石忠唐依旧坐着,双手放在膝盖上,「你刚开始想逃,本王便令人网开一面,让你自由离去,也算是全了那些年的情义。可你却在最后关头犹豫了,想出卖本王。春育,本王对你,仁至义尽了。」
「我只是想·····」
「你只是想在秦王那里谋个富贵,你以为把本王的儿子们躲藏之地告知秦王,不但能活命,还能获得富贵,可你却不知上位者的心思。」
石忠唐叹道:「秦王说过,叛军一人不留。明白吗?上位者的话,说出来便是钉子,不可动摇!」「也就是说,是我疯了?」
「对,你疯了!为了富贵疯魔了。」「可你呢?」
春育突然大笑,「你呢?你为了登基,甘愿困守清河。你没疯吗?石明!」「石明!」石忠唐一怔,「许久未曾有人提及本王这个名字了。」
春育突然屈膝,「石明,饶了我吧!我发誓,再不会背叛你!」
「你不该跪!」
石忠唐摇摇头「富贵,腐蚀了你的骨头。

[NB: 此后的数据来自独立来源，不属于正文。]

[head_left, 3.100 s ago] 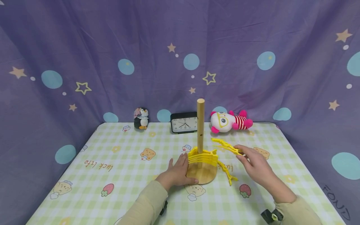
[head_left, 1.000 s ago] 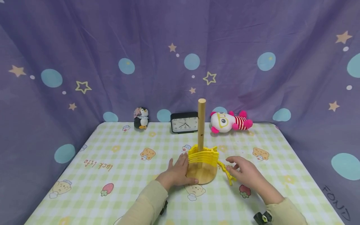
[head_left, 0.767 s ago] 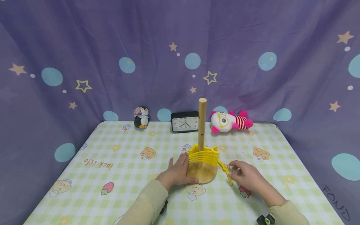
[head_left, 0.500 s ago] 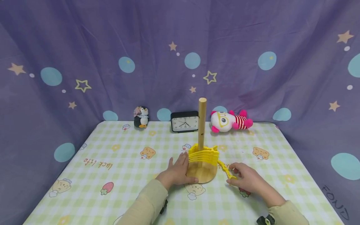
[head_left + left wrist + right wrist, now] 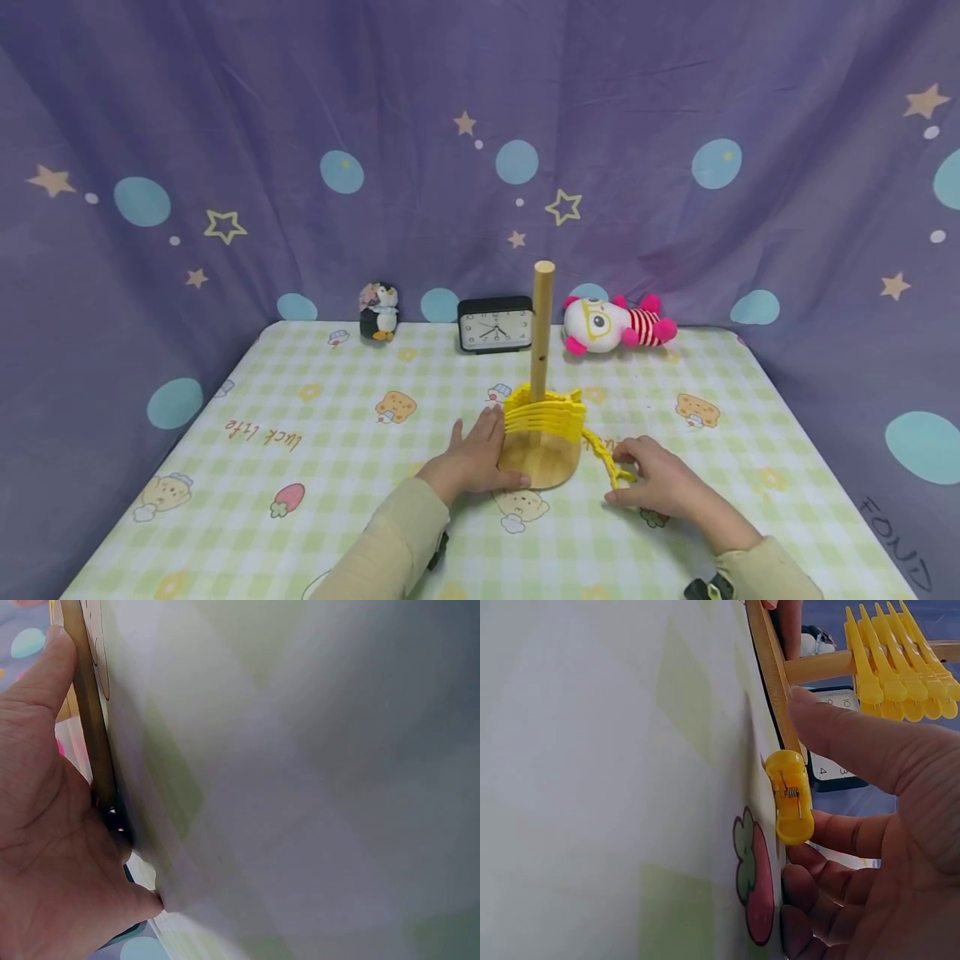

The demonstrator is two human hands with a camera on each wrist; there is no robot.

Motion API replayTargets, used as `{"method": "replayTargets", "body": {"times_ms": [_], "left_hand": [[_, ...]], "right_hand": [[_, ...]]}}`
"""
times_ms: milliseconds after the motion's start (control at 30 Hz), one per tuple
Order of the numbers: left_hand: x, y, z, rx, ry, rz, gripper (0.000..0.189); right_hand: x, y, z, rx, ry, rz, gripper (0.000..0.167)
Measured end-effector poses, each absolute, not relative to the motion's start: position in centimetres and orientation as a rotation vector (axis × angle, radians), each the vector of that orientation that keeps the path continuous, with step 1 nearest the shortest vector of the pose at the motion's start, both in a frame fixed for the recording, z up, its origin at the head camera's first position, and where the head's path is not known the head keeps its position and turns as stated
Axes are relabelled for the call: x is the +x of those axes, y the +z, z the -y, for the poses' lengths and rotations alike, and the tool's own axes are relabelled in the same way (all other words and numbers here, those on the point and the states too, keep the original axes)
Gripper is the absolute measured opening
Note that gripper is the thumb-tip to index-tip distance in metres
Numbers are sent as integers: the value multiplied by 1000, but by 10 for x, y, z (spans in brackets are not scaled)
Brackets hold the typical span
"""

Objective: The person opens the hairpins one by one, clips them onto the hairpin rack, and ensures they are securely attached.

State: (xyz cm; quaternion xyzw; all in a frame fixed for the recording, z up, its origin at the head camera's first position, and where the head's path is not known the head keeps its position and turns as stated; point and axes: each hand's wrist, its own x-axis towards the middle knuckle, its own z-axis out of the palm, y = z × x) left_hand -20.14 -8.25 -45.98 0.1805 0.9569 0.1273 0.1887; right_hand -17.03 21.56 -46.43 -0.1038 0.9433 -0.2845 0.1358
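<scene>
A wooden stand has an upright post (image 5: 542,333) on a round base (image 5: 551,468). Several yellow hair clips (image 5: 547,417) sit stacked side by side on the lower post. My left hand (image 5: 472,460) rests against the base's left side, fingers extended and thumb (image 5: 56,667) along its edge. One more yellow hair clip (image 5: 598,448) lies on the table right of the base. Around its near end is my right hand (image 5: 658,482): the index finger is right at the clip's spring end (image 5: 789,799), and the thumb (image 5: 840,735) stands apart from it.
At the table's back edge stand a penguin toy (image 5: 379,312) and a black clock (image 5: 495,324), partly behind the post. A pink-and-white plush toy (image 5: 618,323) lies to their right. The checked tablecloth (image 5: 337,475) reaches back to a purple curtain (image 5: 420,92).
The clip my right hand held first is out of it, and the stack on the post has grown. That hand has moved down to the clip on the table. My left hand stays put.
</scene>
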Motion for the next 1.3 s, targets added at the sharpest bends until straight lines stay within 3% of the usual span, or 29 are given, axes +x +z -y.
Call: {"method": "replayTargets", "body": {"times_ms": [300, 700, 1067, 1300], "left_hand": [[-203, -461, 82, 500, 335, -2690, 111], [-206, -466, 82, 490, 323, -2681, 112], [-203, -462, 82, 496, 332, -2685, 112], [-203, -463, 83, 498, 330, -2687, 112]], "right_hand": [[-170, -466, -212, -325, -795, -2763, 61], [-173, -466, -204, -248, -678, -2810, 43], [-171, -464, -214, -37, -976, -2722, 34], [-170, -462, -221, -43, -998, -2854, 27]]}}
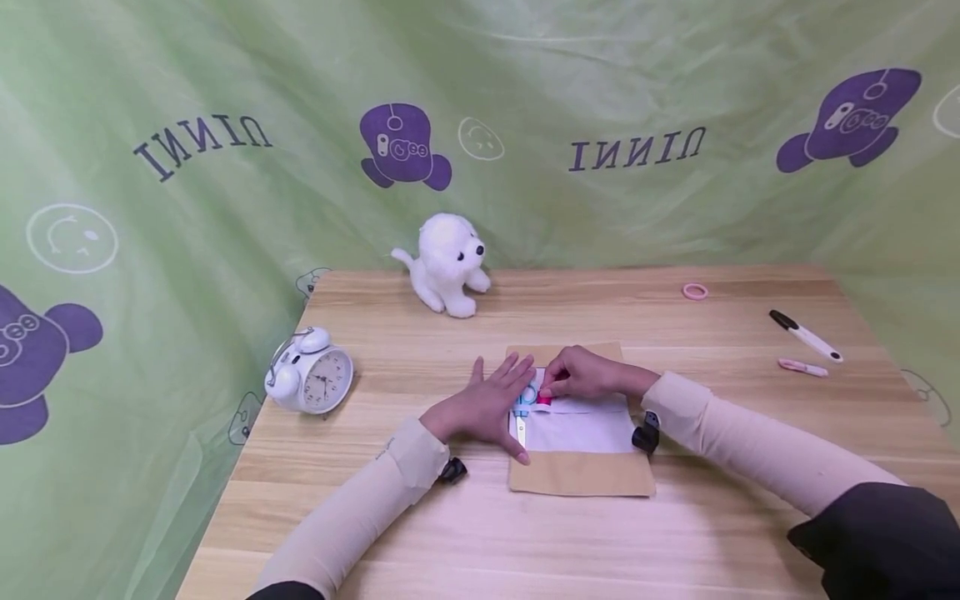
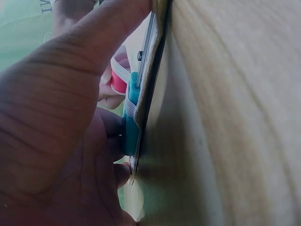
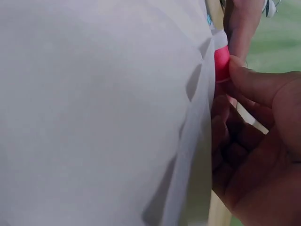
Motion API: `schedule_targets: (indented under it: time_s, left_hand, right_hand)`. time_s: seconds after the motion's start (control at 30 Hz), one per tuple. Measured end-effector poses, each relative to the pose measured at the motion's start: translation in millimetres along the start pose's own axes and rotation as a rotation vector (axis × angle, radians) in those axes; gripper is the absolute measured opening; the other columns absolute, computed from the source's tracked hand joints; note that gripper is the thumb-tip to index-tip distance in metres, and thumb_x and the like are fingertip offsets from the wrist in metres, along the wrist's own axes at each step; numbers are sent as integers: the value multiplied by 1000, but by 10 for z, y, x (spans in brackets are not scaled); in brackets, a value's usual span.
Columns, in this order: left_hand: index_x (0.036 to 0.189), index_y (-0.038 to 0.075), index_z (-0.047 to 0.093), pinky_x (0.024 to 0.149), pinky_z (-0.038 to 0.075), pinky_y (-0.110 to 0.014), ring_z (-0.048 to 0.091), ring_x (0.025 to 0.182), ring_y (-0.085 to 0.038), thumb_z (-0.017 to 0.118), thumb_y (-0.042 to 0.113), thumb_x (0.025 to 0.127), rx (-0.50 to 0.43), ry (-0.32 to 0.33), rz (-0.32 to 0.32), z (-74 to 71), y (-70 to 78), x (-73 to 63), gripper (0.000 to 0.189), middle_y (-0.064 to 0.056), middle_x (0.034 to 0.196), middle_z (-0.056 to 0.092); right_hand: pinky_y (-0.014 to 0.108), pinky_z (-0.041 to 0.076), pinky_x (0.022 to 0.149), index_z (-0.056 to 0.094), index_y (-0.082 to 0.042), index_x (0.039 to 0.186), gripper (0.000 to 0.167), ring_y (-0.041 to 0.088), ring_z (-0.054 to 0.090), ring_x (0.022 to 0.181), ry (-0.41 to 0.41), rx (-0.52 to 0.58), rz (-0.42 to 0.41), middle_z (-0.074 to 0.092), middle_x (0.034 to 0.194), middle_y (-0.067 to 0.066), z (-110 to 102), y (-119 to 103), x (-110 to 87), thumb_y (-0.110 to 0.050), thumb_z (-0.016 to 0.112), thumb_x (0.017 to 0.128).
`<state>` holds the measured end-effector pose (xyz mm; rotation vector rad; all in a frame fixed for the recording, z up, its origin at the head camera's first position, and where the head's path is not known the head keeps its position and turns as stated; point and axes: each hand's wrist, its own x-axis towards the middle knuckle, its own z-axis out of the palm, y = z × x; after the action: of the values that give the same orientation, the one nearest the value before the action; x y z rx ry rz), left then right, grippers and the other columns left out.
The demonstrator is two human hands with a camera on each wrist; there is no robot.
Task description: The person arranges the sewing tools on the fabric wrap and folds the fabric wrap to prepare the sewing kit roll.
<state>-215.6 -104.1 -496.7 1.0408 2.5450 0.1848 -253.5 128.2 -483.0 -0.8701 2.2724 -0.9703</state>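
A tan fabric pouch (image 1: 581,475) lies unfolded on the table, its white lining (image 1: 581,435) facing up with a white elastic band (image 2: 121,69) across it. Small scissors (image 1: 521,431) with teal-blue handles (image 2: 130,136) sit under the band at the left edge. My left hand (image 1: 487,408) rests with spread fingers over that edge, the thumb on the pouch's lower left. Beside the scissors, my right hand (image 1: 588,372) pinches a small red thread spool (image 3: 222,64) between thumb and fingers. The band passes over part of the spool; the hand hides some of it.
A white alarm clock (image 1: 318,379) stands at the left, and a white plush dog (image 1: 450,267) sits at the back. Toward the right lie a pink ring (image 1: 695,292), a black-and-white pen (image 1: 810,337) and a small pink item (image 1: 802,367). A green curtain (image 1: 525,217) hangs behind the table.
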Motion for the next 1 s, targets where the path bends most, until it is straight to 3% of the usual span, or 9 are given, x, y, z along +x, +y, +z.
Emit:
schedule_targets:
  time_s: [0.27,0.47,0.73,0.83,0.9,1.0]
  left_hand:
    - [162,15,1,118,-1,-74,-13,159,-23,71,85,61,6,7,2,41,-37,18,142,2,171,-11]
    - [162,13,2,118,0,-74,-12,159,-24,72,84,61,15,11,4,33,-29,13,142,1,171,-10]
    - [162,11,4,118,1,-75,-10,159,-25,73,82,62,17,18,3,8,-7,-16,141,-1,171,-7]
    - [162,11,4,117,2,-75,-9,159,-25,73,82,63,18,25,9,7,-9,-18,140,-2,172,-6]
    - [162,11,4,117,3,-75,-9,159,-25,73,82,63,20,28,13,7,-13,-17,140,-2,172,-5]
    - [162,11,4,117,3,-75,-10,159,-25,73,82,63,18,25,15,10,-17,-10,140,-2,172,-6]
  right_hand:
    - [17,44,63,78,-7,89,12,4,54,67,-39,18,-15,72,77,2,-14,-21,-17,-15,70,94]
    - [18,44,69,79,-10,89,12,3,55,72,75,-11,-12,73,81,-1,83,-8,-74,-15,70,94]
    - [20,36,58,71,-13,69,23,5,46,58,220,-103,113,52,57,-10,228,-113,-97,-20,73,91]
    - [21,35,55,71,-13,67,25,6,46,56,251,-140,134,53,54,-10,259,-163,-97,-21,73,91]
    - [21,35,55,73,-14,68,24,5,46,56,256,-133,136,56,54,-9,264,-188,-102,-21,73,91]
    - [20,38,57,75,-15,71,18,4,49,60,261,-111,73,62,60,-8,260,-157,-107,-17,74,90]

」黑暗中走出来几个侍卫。
一人拔刀。
「本王亲自送他走!」石忠唐伸手接过横刀。
春育大笑:「哈哈哈哈······」刀光闪过。
石忠唐缓缓走进大殿,外面的无头尸骸这才倒下。他走到了御座上,回身坐下。
问:「朕,可威武?」......
第二日。
贺尊早早起来,今日无事,吃了早饭后,他便在书房看书,不知过了多久,就听到外面有惊呼声。「北疆军来了。」
贺尊走出家门,只见街上行人慌乱奔跑。一队军士急匆匆的跑过,贺尊叫住了他们。「北疆军到了何处?」
一个军士说道:「贺先生,北疆军的游骑来了。」王老二就在城外。
「不大啊!」
他本以为清河会是一座雄城,可看着却不及建州城。
此次老贼跟着他一起出击,闻言说道:「南疆直面的是南周,南周孱弱,哪敢攻打大唐,故而清河城并未扩建。」
「上次不是打过吗?还说什么北征。」「那是南周人疯了。」
「耀武!」王老二说道。一队队骑兵开始冲向城下。在弩箭的射程之外迂回。有人去禀告石忠唐。「去看看。」
今日石忠唐看着精神十足。
贺尊蹙眉,问了一个交好的文官,「春育呢?」
春育和石忠唐堪称是如影随形,可今日却不见了。文官摇头,「不知。」
众人跟着石忠唐上了城头,就见北疆军游骑在来回耀武。「大王,可要出击?」有人问道。
贺尊看了那人一眼,是军中有名的蠢货。石忠唐摇头。
他甚至在微笑。
「秦王呢?」他问道。噗噗噗!噗噗噗!
整齐的脚步声在天际尽头传来。众人抬头,就见远方烟尘滚滚。一排排步卒整齐出现。
接着两侧出现了骑兵。无数骑兵疾驰。
但最令人震撼的还是步卒。噗噗噗!
那整齐的脚步声响彻天地,站在城头上贺尊觉得有些摇晃。他看着众人。
面如白纸!除去石忠唐。
这位商王依旧面色红润。红的发紫!
「秦王!」有人指着大旗喊道。
大旗下,秦王从容的勒住战马,遥遥看着城头。城头。
石忠唐冲着大旗下的秦王拱手,「来了?」那么远,秦王自然是听不见的。